Ибо дело это люди, уверовавшие в Бога: «Разве не знаете, что вы Храм Божий, и Дух Божий живет в вас? Если кто разорит храм Божий, того покарает Бог: ибо храм Божий свят, а этот храм – вы» (3:16–17). И не только Бог, но и сам Павел, готов покарать разрушителя храма – общину. Тем более, если этими разрушителями являются сами верующие – камни Храма. И не надо искать виновных в плохом строительстве стен храмовых, ибо все заняты общим делом его сооружения. Надо лишь помнить, что любое отклонение от праведности ведёт к разрушению. Павел здесь предельно осторожен в выражениях: он связывает коринфян со святостью камней Храма и предостерегает от случайных обольщений. Считающим себя «мудрыми в сем веке» он предлагает быть «безумными», чтобы прослыть мудрыми, но уже в ином мире, мире Бога, сумев польстить их самолюбию. При этом не надо забывать, что призывы к другим, чаще всего рождаются из глубины собственного душевного сомнения, обращенного к самому себе, к собственному опыту, «ибо при этом можно воспользоваться укорами собственной совести». Он, по прежнему, склонен к «перевёртыванию» смыслов: «мудрый в веке сем» – «будь безумным» – «чтобы быть мудрым». Он находит в этом утешение, в первую очередь, для самого себя, ибо вряд ли его собеседники способны оценить его словесные экзерсисы: «Ибо щедрость мира сего есть безумие пред Богом, как написано: улавливает мудрых в лукавстве их» (3:19), обращаясь за поддержкой к Иову. И завершающий, уничтожающий удар в сторону Мудрецов, как ненадёжных в серьёзных делах: «Господь знает умствования мудрецов, где они суетны» (3:20) (Пс. 93, 11) и надеяться на них было бы опрометчиво. Развенчав своих противников, в сущности, неназванных, безликих, он подводит обнадёживающий итог: «Итак никто не хвались человеками, ибо все ваше: Павел ли, или Аполлос, или Кифа, или мир, или жизнь, и смерть, или предстоящее или будущее, – все ваше, вы же Христовы, а Христос – Божий» (3:21–22). Здесь Павел пытается стать почти философом, сводящим все тленное и суетное в их изначальной духовности к «единому» – Богу.

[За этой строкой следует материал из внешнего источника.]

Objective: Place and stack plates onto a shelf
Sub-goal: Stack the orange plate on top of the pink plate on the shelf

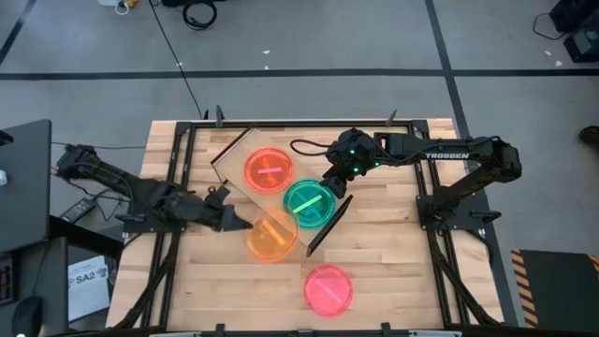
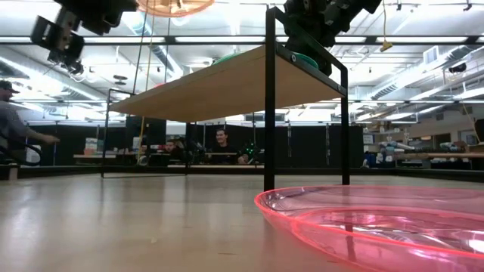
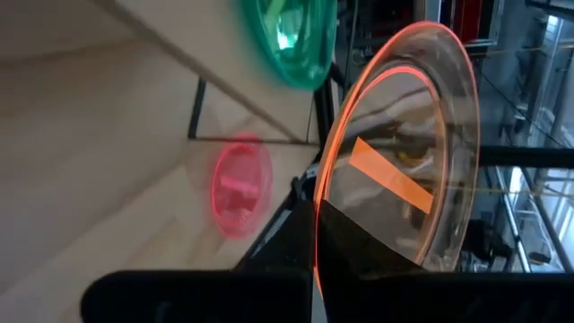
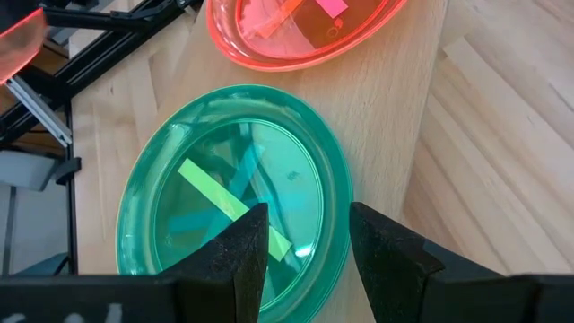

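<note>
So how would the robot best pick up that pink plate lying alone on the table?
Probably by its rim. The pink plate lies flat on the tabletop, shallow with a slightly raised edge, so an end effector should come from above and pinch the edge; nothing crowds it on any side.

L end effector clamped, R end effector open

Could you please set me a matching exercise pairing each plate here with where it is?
Plates:
1. red plate
2. green plate
3. orange plate
4. pink plate

Places:
A. held in the left pincer
B. on the table, off the shelf
C. on the shelf, under the open right pincer
D. on the shelf, no pincer over it

Pairs: 1-D, 2-C, 3-A, 4-B
</note>
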`<state>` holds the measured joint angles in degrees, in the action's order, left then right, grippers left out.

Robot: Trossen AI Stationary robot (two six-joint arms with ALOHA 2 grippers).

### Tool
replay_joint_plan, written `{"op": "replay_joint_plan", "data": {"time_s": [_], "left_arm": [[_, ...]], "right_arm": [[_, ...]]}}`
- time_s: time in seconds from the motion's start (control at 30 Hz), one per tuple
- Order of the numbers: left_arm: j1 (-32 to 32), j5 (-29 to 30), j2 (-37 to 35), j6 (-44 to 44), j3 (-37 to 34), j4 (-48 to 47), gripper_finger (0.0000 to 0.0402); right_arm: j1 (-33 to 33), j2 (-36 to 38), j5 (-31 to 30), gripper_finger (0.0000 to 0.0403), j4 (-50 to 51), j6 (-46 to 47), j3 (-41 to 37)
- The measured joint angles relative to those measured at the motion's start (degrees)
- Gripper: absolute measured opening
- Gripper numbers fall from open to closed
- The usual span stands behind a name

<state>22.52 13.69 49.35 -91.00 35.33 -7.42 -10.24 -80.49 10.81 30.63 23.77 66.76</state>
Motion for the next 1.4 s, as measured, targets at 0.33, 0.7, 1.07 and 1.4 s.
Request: {"op": "replay_joint_plan", "data": {"time_s": [0.33, 0.7, 1.07, 1.4], "left_arm": [[-14.5, -12.2, -2.7, 5.2, 0.0, -1.3, 0.0007], [-26.2, -20.6, -2.6, 11.8, 3.3, -5.5, 0.0007], [-34.8, -19.7, -2.5, 21.6, 20.9, -31.4, 0.0007], [-38.5, -18.1, -1.5, 22.5, 24.0, -43.4, 0.0007]], "right_arm": [[0.0, 0.0, 0.0, 0.0163, 0.0, 0.0, 0.0], [0.0, 0.0, 2.8, 0.0163, 0.0, 0.0, 0.0], [0.0, 0.0, 2.8, 0.0163, 0.0, 0.0, 0.0], [0.0, 0.0, 2.8, 0.0163, 0.0, 0.0, 0.0]]}}
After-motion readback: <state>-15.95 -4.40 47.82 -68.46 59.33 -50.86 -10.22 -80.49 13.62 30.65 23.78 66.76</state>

После преображения по дороге в Дамаск, он, по видимому, претерпел и психологический надлом, сохраняя эмоциональность и взрывной характер, но приобретя черты понимания, милосердия, сострадания и терпимости. По крайней мере, к единоверцам. Развившееся с годами чувство ответственности за доверившихся ему последователей, чувство старшего по отношению к ним и более мудрого постепенно приобрело в нем своеобразное качество «отцовства» во главе семьи братии, которое он разделял в своём сознании с Богом Отцом.
Но Павел продолжает своё увещевание «неразумных» коринфян: «Итак каждый должен разуметь нас, как служителей Христовых и домостроителей тайн Божиих. От домостроителей же требуется, чтобы каждый оказался верным» (4:1–2), определяя тем самым разделение на «нас» – хранителей тайн и «служителей», готовых к исполнению. От «домостроителей» требуется быть «верным», «верным» самому себе в выбранном им пути и принятым на себя обязательствам. Именно это и имеет в виду Павел, говоря о своей независимости от мнения людских: «Для меня очень мало значит, как судите обо мне вы или как судят другие; я сам не сужу о себе. Ибо хотя я не знаю ничего за собою, но тем не оправдываюсь; судия мне Господь» (4:3–4). Он признаёт над собой превосходство высших сил, но не людских. Никто их людей, в том числе и апостолы, что читается между строк, не могут ему указывать и судить его. Скрытая полемика в отстаивании своей автократии сквозит во всех его Посланиях. Он, прав, потому что Бог с ним! Но всё же тени сомнения никогда не оставляют его лихорадочно пульсирующее сознание: «Посему не судите никак прежде времени, пока не придет Господь, Который и осветит скрытое во мраке и обнаружит сердечные намерения, тогда каждому будет похвала от Бога» (4:5). И тут же следуют практические рекомендации по приложению сказанного: «Это, братия, приложил я к себе и Аполлосу[12]
, ради вас, чтобы вы научились от нас не мудрствовать сверх того, что написано».